- [WHAT YOU WILL DO]
Lines holding the string "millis" are the ones to copy from this listing.

- [RECORDED DATA]
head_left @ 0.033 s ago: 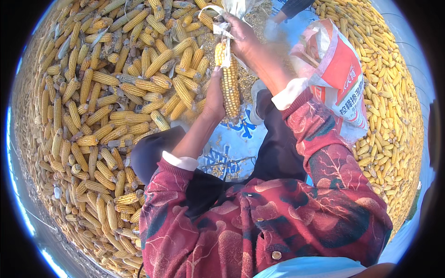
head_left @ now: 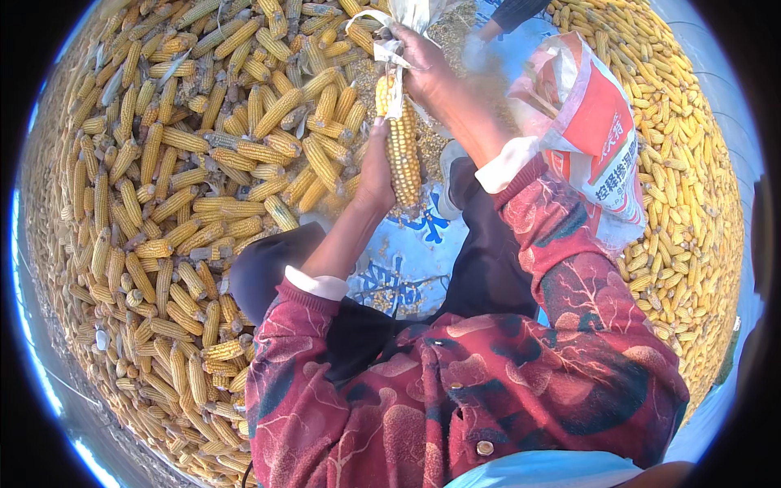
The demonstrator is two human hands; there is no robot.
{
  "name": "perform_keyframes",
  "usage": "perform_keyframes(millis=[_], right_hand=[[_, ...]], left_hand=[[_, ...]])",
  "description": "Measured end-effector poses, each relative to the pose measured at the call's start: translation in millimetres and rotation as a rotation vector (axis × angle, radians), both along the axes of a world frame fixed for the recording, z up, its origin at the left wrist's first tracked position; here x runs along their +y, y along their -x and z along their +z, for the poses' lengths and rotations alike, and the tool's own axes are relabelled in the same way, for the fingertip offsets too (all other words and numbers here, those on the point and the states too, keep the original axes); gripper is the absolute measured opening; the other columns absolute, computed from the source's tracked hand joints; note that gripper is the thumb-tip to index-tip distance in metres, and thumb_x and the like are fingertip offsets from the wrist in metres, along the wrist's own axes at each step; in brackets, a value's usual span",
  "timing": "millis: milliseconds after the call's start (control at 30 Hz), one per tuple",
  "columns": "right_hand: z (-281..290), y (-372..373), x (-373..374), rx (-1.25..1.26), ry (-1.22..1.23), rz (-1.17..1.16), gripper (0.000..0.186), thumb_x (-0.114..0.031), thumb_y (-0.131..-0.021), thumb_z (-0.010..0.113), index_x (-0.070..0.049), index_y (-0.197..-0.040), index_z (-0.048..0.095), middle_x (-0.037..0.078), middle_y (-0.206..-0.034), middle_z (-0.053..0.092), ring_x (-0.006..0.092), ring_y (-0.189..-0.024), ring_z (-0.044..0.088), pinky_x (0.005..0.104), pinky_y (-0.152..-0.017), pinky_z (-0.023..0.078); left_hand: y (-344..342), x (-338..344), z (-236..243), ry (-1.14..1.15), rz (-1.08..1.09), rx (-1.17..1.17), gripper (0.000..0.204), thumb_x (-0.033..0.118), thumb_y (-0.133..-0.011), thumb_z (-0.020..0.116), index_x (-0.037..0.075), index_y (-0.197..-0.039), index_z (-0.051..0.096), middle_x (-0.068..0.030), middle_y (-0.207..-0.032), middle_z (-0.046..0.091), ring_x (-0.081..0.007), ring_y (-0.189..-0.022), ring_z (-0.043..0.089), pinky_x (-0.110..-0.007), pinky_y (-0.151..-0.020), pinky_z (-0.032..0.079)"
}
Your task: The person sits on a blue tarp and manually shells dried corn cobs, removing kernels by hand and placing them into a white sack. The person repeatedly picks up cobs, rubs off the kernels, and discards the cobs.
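My left hand [head_left: 376, 169] is wrapped along the left side of a yellow corn cob [head_left: 404, 159], its thumb near the cob's upper part. The cob hangs nearly upright between my knees. Pale dry husk [head_left: 415, 15] is bunched at the cob's top, and my right hand [head_left: 423, 69] is closed around it. A strip of husk still runs down over the upper kernels. Parts of my right fingers are hidden behind the husk.
Bare cobs [head_left: 244, 150] lie heaped on my left, and another cob pile [head_left: 683, 179] rises on my right. A red and white sack [head_left: 598, 114] stands by my right forearm. Loose kernels lie on a pale printed sheet [head_left: 407, 252]. Another person's hand [head_left: 490, 31] shows at the top.
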State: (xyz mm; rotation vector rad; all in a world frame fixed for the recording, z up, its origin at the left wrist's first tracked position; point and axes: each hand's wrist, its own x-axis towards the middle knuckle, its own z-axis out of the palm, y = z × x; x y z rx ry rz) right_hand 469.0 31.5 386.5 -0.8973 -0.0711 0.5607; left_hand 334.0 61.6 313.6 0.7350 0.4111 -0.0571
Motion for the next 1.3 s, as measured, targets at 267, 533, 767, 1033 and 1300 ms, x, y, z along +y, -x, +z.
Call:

- [OUTPUT OF THE EXERCISE]
  "usage": "perform_keyframes(millis=[_], right_hand=[[_, ...]], left_hand=[[_, ...]])",
  "timing": "millis: milliseconds after the call's start (control at 30 Hz), one per tuple",

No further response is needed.